Note to self: Don’t give a potty-training child a Nutella sandwich. Particularly if she, like so many three-year-olds, is naked. You’d think you’d reliably consider brown spots to tell the child’s equator apart, but I know he left the table with a Nutella stain on his ankle, and I’m not sure the stain around his eyebrow was there when he left. , loudly announcing “I have to go POOOOOOPY.”

He usually does it well. It’s the cleaning part that doesn’t always work and sometimes goes terribly wrong. The juxtaposition of Nutella and poop was something he hadn’t anticipated. She always yells from the bathroom “Mommy! I want you to look at me!” And I often sit with her while she does her thing. It is a delicious moment to talk, hug and kiss the nose while I sit on the footstool in front of her little throne. This time, however, her little sister was in the high chair and since the little one knew how to roll over and stand up, it was not wise to go and take care of the three-year-old.

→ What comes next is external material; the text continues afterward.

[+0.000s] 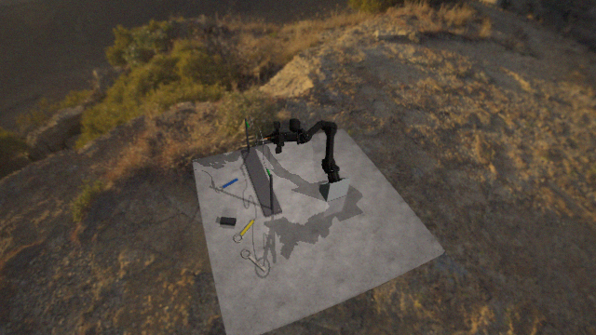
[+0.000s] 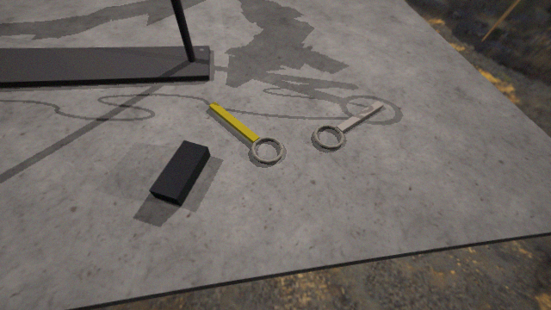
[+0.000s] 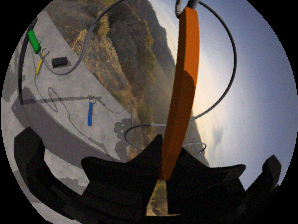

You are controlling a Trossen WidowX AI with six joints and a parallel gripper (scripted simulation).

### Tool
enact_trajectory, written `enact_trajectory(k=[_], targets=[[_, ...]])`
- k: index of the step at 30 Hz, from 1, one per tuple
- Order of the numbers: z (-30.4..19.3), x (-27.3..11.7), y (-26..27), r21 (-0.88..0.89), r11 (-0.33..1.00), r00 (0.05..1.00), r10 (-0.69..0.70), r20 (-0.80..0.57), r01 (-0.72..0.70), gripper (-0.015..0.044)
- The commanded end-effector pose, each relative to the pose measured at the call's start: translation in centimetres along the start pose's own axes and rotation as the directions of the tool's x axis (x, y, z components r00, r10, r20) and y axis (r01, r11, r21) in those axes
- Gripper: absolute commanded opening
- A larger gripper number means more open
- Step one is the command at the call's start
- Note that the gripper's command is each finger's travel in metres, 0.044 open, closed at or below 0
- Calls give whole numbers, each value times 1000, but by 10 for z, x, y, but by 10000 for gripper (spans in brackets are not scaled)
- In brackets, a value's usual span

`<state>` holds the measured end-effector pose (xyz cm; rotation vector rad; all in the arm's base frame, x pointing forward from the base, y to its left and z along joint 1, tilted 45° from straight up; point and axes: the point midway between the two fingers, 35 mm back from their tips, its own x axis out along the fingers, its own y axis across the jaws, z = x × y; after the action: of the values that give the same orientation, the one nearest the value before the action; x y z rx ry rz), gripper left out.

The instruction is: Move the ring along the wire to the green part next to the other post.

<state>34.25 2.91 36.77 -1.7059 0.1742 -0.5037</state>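
Note:
My gripper (image 1: 267, 139) (image 3: 162, 139) is shut on the orange handle (image 3: 182, 75), which stands up from the fingers in the wrist view. Only a bit of its ring shows at the top edge there, so I cannot tell whether it touches the wire. The grey wire (image 3: 235, 60) curves on both sides of the handle, with more loops behind it. One green part (image 1: 247, 124) is by the far post (image 1: 248, 140). The other green part (image 1: 269, 172) (image 3: 33, 41) is by the near post (image 1: 271, 195) (image 2: 182, 32). The gripper is between the posts, closer to the far one.
The dark base (image 1: 257, 174) (image 2: 86, 65) carries the posts. On the slab lie a blue handle (image 1: 230, 182) (image 3: 90, 114), a yellow-handled ring (image 1: 247, 228) (image 2: 234, 122) (image 3: 39, 65), a pale-handled ring (image 2: 361, 116) and a black block (image 1: 227, 221) (image 2: 178, 172) (image 3: 59, 62).

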Motion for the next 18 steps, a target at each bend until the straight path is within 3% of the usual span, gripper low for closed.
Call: enact_trajectory(k=[1, 18], targets=[[1, 0, 0, -57, 998, 1000, -27, 13, 28, -150], [2, 0, -8, -237, 963, 991, -121, 51, 130, -150]])
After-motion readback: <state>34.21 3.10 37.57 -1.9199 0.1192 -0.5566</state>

She came back, naked and smeared with something brown and I knew it wasn’t all Nutella. But she was smiling that smile that contains all the sunlight in the universe, blissfully unaware that something was wrong. She was my daughter, smiling at me with delight and love and a soon disappointed desire to sit on my lap. I vacillated between being a little gross and laughing out loud. She won the laugh.

I’ve thought of her like that so often. How is life really presented to us. It is the irrepressible joy of a child. It is the gift of GOD / THE UNIVERSE / whatever the hell you call the great unknown that we are all connected to. But sometimes there’s chocolatey goodness and sometimes there’s something that sucks. And very often we lose sight of the DELIGHT that is ours in every moment. We lose sight of the JOY that is our birthright as spiritual beings having a human experience. Even if all you’re experiencing is a sweet treat, there’s still more delight underneath it. And if you’re experiencing a bit of life’s junk, I promise you can get rid of it very easily by focusing on the delight underneath.

If you’ve ever given a three-year-old a shower while dodging a crawling baby, you’ll know there’s foaming and wiggling and giggling, and you’ll end up wet, but with a child’s arms around my neck. , and a tiny one pulling up to stand against my leg, life couldn’t be better no matter what it’s smeared with.